The operation is likely to involve Britain's 2nd Battalion Parachute Regiment as well as elite U.S. troops from the 101st and 82nd Airborne Divisions, according to the report.
Meanwhile, Pakistan and Qatar expressed concern over the fate of the foreigners fighting with the Taliban.
"Qatar has expressed deep concern for the fate of Arabs and other foreigners in Afghanistan, particularly in the town of Kunduz, who risk being massacred for ethnic reasons, in violation of international law and human rights," a Qatari foreign ministry spokesman told the QNA state news agency.
Pakistan urged the alliance to treat prisoners in accordance with international law, amid fears that further "martyrs" to the cause could stir unrest.
On Sunday, the chorus of those urging restraint was joined by Saudi Arabia as defense minister Prince Sultan bin Abdul Aziz called for Arabs fighters to be allowed to return home.
"The affair is now under the supervision of the United Nations and we judge that this will mean that human rights will be taken into consideration," he said.
U.S. officials have opposed granting the foreign fighters safe passage outside of Afghanistan under terms of their surrender.
Alliance commander Haji Mohammad Muhaqiq said foreigners who have fought in Kunduz, possibly including senior leaders of al-Qaeda, would be jailed and extradited if they are wanted abroad.
For its part, the opposition is broadly split on geographic and ethnic lines.
The Northern Alliance is a loose coalition of Tajik, Uzbek, Hazar and other minority factions that has long opposed the Taliban and which last week ousted the militia from the capital Kabul.
The alliance has installed the U.N.-recognized president, Burhanuddin Rabbani, in the capital, but his support base is mainly from his own Tajik faction and questions persist over the loyalty of his Uzbek and Hazara allies.
South and east of the capital, pockets of Taliban control face tribal militias loyal to Pashtun warlords, some of them fighting for a faction under the symbolic leadership of the aging exiled king, Mohammed Zahir Shah.
Both groups are due to meet Tuesday outside the former German capital Bonn for a U.N.-brokered summit, amid fears Rabbani's faction might be reluctant to share control of Kabul.

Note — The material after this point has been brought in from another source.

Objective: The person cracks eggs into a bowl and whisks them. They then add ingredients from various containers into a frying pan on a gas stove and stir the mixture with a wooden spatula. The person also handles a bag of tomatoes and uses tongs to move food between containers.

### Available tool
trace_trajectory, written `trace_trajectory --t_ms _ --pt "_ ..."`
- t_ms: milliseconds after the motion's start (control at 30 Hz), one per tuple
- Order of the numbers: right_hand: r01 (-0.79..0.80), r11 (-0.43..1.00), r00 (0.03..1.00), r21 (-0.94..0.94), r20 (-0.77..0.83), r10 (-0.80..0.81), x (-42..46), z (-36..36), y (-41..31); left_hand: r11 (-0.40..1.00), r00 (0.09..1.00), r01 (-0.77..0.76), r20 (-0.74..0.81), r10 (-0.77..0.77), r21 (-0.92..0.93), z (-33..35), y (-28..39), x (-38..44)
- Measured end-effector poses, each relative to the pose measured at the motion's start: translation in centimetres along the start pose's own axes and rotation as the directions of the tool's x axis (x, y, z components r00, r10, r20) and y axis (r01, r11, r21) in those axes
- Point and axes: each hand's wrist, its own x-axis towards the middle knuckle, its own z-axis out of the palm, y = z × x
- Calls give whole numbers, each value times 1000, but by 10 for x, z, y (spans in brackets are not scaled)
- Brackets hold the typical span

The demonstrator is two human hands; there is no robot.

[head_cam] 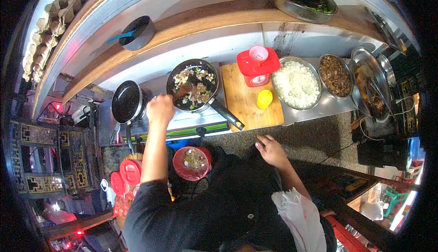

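My left hand [160, 109] is closed at the left rim of a black frying pan [211, 68]. It seems to grip a wooden utensil whose brownish end [183, 90] lies among chopped food [198, 93] in that pan. The pan stands on a gas stove [184, 123], its black handle pointing toward the cutting board. Fingers apart and holding nothing, my right hand [272, 150] hangs in front of the counter, below a wooden cutting board [236, 98]. A red kitchen scale [258, 69] with a pink cup [258, 53] and a yellow container [264, 99] stand on the board.
A smaller black pan [126, 101] sits left. Bowls of chopped white onion [296, 84] and brown diced food [335, 75] stand right, beside a large metal bowl with tongs [371, 84]. A wooden shelf [212, 16] overhangs the counter. A red bin [192, 176] stands below the stove.
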Motion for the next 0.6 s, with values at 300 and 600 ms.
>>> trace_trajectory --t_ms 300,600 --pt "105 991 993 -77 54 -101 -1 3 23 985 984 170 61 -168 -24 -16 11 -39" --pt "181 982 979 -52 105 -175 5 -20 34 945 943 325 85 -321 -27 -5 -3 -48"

Rabbani insisted Saturday in an interview with Britain's Daily Telegraph newspaper that he had "no personal ambitions."
"I will accept the decision of the meeting," he said.
The deputy interior minister of Afghanistan's former Taliban government, Haji Mullah Khaksar, Saturday disassociated himself from the hardline regime and said he was working with the alliance toward a broad-based government.
"I announce to the United Front [Northern Alliance] and all other parties my support," Khaksar said in his first public statement since electing to stay in Kabul when the Taliban fled November 13.